■ Work task ■
Quote the entries below from the line with "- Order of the" through the line with "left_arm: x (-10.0", both ends included, and only those lines.

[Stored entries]
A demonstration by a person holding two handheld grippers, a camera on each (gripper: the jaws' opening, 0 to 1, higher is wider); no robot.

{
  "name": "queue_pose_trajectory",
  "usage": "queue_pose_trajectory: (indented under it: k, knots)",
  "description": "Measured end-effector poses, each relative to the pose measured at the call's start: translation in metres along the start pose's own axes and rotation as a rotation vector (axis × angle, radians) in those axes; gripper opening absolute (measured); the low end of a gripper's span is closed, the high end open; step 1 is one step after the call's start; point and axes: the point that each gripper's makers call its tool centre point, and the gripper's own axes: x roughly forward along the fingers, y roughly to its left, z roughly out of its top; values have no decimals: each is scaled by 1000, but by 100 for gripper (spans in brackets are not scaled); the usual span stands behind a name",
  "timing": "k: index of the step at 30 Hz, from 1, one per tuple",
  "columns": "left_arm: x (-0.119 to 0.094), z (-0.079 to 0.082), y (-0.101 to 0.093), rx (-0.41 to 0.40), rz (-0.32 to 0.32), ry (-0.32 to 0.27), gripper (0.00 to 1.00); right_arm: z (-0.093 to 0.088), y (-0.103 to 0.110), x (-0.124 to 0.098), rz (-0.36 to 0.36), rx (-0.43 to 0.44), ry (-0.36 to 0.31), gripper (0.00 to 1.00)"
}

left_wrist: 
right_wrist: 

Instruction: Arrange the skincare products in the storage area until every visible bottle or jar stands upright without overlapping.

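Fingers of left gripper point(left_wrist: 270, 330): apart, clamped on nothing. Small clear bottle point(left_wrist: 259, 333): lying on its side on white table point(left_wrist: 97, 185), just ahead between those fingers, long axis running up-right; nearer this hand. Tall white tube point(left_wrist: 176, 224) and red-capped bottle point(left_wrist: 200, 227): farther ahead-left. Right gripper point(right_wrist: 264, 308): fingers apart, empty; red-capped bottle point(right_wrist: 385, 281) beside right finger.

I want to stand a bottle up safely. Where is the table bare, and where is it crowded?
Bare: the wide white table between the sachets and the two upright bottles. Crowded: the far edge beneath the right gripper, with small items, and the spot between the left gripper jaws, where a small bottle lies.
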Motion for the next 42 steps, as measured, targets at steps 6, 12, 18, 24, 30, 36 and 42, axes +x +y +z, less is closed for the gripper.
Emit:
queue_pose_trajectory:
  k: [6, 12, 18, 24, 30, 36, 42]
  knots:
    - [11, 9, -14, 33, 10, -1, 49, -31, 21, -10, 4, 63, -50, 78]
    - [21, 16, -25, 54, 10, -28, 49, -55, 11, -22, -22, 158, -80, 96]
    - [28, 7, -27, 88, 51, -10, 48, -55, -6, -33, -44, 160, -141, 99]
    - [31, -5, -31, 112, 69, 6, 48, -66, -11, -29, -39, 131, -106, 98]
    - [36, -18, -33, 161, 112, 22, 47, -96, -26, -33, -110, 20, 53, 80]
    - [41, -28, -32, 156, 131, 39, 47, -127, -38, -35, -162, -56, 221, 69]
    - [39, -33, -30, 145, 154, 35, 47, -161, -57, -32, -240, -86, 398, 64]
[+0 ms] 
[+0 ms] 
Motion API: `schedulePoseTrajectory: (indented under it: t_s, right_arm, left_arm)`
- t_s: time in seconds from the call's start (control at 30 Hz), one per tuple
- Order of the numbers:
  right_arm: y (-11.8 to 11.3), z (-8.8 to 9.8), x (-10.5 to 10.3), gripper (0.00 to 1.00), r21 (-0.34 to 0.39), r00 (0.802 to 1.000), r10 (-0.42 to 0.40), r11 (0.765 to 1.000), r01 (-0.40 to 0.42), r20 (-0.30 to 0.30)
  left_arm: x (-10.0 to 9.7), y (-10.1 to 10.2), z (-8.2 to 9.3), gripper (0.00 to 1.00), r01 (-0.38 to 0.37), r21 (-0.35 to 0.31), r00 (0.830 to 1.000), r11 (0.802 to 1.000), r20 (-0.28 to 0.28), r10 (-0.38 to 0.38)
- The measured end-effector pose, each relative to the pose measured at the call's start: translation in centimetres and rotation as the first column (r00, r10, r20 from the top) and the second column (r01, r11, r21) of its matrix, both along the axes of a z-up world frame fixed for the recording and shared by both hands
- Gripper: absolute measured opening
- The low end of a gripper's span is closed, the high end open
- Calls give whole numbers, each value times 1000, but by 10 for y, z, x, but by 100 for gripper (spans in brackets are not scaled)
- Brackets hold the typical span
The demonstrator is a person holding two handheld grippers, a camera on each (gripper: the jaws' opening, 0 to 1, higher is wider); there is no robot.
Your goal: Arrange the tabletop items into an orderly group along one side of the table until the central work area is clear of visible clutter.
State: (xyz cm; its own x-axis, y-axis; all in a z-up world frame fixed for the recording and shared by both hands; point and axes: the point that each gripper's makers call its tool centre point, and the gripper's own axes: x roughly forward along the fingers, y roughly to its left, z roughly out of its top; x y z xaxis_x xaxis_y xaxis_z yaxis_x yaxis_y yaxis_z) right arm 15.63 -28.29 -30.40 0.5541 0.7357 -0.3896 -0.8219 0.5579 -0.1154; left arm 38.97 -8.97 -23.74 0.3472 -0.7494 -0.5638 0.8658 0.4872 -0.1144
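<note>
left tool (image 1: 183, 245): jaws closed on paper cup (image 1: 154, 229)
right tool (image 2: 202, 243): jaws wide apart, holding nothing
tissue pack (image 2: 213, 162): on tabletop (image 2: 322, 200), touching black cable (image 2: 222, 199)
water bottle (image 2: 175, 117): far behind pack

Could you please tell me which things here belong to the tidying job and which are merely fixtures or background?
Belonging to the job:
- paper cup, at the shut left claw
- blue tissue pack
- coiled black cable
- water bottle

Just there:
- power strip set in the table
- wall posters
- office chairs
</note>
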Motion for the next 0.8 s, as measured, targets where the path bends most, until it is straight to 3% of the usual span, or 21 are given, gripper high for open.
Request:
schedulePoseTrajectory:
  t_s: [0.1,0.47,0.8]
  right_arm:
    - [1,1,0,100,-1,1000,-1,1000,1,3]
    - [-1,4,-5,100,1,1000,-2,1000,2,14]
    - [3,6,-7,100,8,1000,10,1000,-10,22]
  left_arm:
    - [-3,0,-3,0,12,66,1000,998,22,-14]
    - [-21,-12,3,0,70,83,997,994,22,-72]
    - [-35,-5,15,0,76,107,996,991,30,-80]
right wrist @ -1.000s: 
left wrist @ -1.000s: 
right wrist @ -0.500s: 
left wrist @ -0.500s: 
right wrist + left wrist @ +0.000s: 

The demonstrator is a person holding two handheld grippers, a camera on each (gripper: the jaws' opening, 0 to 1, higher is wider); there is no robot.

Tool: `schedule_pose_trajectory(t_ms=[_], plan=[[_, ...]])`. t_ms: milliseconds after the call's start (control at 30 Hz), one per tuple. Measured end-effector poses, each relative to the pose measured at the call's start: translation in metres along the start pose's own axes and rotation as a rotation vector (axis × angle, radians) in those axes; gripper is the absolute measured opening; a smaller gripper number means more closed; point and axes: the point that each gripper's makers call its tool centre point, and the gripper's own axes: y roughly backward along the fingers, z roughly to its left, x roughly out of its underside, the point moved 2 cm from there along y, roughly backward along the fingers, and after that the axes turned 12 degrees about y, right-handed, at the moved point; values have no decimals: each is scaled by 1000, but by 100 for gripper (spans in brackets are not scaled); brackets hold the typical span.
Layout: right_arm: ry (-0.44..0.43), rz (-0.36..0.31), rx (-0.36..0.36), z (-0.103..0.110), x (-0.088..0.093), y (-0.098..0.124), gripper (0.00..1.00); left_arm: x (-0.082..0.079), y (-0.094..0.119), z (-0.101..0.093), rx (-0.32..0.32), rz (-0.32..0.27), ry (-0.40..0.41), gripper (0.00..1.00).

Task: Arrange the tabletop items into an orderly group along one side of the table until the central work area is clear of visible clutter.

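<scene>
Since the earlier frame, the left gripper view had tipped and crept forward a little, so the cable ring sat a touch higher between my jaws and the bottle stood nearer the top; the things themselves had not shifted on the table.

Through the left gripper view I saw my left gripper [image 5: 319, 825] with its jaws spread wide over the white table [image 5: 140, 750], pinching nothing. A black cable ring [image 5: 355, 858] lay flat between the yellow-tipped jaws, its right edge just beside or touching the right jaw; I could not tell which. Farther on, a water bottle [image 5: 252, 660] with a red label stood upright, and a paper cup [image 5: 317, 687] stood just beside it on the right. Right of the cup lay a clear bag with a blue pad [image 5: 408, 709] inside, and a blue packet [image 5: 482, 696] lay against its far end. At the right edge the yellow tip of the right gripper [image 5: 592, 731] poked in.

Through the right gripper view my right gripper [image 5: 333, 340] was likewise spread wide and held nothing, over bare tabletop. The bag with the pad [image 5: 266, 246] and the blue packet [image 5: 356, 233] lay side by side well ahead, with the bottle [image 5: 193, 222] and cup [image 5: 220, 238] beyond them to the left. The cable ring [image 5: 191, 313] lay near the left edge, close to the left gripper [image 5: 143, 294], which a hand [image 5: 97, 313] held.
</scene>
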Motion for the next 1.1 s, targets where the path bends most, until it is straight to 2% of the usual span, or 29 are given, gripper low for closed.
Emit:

■ Finished task ■
- Order of the numbers:
  right_arm: y (-11.8 to 11.3), z (-8.8 to 9.8), x (-10.5 to 10.3), gripper (0.00 to 1.00), r21 (-0.34 to 0.39), r00 (0.802 to 1.000), r10 (-0.42 to 0.40), r11 (0.765 to 1.000), r01 (-0.40 to 0.42), r20 (-0.30 to 0.30)
  left_arm: x (-10.0 to 9.7), y (-10.1 to 10.2), z (-8.2 to 9.3), gripper (0.00 to 1.00), r01 (-0.38 to 0.37), r21 (-0.35 to 0.31), r00 (0.830 to 1.000), r11 (0.802 to 1.000), r20 (-0.28 to 0.28), r10 (-0.38 to 0.38)

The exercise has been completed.